**Brief:** Please find every line below that includes "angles" and report how many there are. Nothing else is needed.

**Material to process:**
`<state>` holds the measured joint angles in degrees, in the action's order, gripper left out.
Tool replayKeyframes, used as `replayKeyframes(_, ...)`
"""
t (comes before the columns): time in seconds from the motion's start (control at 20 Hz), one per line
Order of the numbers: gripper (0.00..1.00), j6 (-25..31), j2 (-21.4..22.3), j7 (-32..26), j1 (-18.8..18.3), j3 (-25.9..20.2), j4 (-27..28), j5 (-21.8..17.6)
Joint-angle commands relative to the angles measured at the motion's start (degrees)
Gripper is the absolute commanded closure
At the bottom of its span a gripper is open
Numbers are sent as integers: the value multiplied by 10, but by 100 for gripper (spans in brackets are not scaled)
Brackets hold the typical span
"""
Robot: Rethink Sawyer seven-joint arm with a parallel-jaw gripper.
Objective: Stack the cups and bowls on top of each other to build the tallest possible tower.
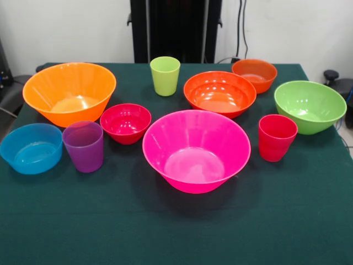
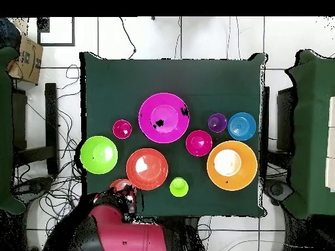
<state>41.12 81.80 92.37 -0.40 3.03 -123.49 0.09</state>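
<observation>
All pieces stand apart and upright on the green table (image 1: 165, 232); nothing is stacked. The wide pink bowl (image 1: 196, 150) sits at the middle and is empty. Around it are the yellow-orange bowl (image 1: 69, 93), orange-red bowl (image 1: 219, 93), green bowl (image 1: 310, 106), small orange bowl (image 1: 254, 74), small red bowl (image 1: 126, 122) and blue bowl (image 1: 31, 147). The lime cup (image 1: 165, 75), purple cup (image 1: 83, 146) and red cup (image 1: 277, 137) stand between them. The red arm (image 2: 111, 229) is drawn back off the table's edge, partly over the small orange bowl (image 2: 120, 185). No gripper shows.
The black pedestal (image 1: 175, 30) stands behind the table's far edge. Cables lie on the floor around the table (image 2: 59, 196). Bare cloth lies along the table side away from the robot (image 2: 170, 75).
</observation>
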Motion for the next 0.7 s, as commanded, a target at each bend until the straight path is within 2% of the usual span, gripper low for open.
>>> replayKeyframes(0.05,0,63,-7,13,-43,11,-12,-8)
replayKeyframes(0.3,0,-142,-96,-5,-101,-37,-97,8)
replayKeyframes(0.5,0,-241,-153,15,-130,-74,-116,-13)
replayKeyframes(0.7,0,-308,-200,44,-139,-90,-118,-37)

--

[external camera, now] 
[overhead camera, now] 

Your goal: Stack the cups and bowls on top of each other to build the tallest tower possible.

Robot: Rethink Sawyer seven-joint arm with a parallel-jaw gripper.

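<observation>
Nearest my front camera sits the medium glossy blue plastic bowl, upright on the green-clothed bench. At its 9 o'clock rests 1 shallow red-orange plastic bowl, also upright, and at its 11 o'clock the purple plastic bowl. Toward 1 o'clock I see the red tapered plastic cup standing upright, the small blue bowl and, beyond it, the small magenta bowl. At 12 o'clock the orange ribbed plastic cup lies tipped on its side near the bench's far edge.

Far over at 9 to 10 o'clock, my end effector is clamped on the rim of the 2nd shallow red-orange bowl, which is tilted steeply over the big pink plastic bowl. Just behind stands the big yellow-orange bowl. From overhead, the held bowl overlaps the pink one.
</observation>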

**Response area:** 2